Partly why I liked watching the porn was because it wasn’t made for me. There were tits, but there was plot. There were goofy gags (probably-Franco was a fan of the term “dick-a-lick”), but also an earnest urgency. It was like if Dalí, Godard, and David Wain had a deviant cinematic baby — which, at least for me, was a worthy lovechild.
This was the type of porn your grandparents watched — raw, stylized, and built for a big crowd. “Unavoidably there is a nostalgic element in watching 1970s porn films in the theater but, much like any other movie you see at the cinema, there’s something very special about the communal experience,” Coleman tells me. “First, there’s the quality of projection that you can’t get at home and then there’s the surprising comfortability seeing dirty movies with other people provides. The cinematic space…gives people permission to enjoy what they’re watching.” If the sighs, giggles, and Franco-nian exclamations were a measure, the smut was working.

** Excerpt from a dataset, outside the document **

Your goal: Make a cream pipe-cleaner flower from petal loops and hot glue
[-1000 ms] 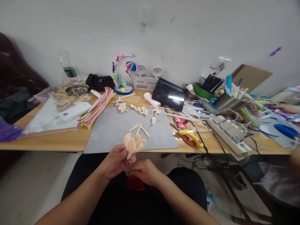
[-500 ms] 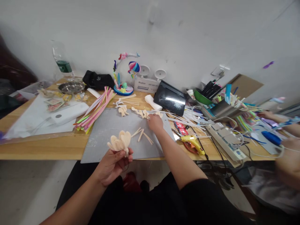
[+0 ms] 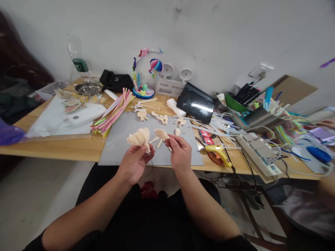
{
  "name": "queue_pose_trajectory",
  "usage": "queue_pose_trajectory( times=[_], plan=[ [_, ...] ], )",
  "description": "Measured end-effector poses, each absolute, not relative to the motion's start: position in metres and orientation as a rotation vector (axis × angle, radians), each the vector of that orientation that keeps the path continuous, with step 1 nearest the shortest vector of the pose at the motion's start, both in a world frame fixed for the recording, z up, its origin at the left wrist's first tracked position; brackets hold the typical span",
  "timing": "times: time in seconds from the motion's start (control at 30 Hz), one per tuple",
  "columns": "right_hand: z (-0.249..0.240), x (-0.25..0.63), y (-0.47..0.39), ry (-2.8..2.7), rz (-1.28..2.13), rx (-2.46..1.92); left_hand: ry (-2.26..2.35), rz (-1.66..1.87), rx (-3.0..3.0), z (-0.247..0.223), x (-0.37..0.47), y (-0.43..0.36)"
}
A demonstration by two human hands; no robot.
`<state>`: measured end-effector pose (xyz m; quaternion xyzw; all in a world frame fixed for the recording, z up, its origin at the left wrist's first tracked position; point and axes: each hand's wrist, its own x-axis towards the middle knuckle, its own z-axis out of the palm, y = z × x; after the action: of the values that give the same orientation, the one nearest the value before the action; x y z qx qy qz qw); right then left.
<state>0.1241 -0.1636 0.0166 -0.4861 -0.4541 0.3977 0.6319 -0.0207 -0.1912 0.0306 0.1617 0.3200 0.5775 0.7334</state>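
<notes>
My left hand (image 3: 137, 160) pinches the stem of a cream-coloured flower (image 3: 140, 137) made of several rounded petals, held over the front edge of the grey mat (image 3: 115, 146). Just right of it, my right hand (image 3: 180, 151) is closed on the narrow end of a single cream petal (image 3: 161, 133); its broad tip points at the flower without visibly touching it. Behind my hands, curled petal pieces (image 3: 160, 118) lie along the mat's far side. Another loose petal (image 3: 178, 131) rests beyond my right hand. Thin cream strips (image 3: 158, 143) lie partly hidden behind my right hand.
A yellow glue gun (image 3: 218, 153) lies right of the mat, near a power strip (image 3: 258, 155) with cables. Pink and yellow pipe cleaners (image 3: 115, 113) are bundled at left. A black tray-like object (image 3: 196, 103) leans at the back. Someone's arm (image 3: 327, 188) blurs at far right.
My right hand has come back from the far side of the mat towards the flower, now with a petal in it. The view has shifted slightly.
</notes>
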Motion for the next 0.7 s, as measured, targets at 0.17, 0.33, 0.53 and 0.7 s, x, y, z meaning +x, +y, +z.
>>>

It was making us comfortable.
Sitting alone in my seat (the tots had been quickly cleared, ninja-like), I began to feel a little stimulated, at least mentally. The Telephone Book was a tease and a build up that never really gave in. It was an ode to female pleasure without the need for money shots. Storyline was paramount. Even lacking contemporary headliners like Sasha Grey or Kimberly Kane, women were undoubtedly the big draw. “Were you turned on?” my best friend asked me the next morning on the phone. “It kind of sounds like you were turned on.” “Well,” I sighed, “it had a brain.”
At almost 2 am, I left Alice and her mysterious caller alone in their phone booths. The credits rolled. I stood up from my seat. The small crowd filtered out, a little tired, but quietly chattering. I turned my head back at the last row, and made eye contact with him, the maybe-Franco. I smiled. He smiled back at me, a Daniel Desario smoking by the bleachers grin. I wasn’t going to approach him. We were both in the haze, the bubble that a trip on such a dirty time machine leaves you in. He fell back into conversation with his row of friends and I left Nitehawk, not yet ready to go home alone. So I didn’t.
“It’s about preservation,” Coleman tells me when I ask her why she put together these retro classics.
For me, it wasn’t about holding time as much as entering it. It was about that inexplicable “Jesus,” moment the had-to-be James Franco so aptly pegged. Watching vintage porn was certainly about the bodies, the vices, the dirty jokes, but it was also about remembering the calm palm of gentle seduction. It was about honoring a time when there were just more winks than thrusts.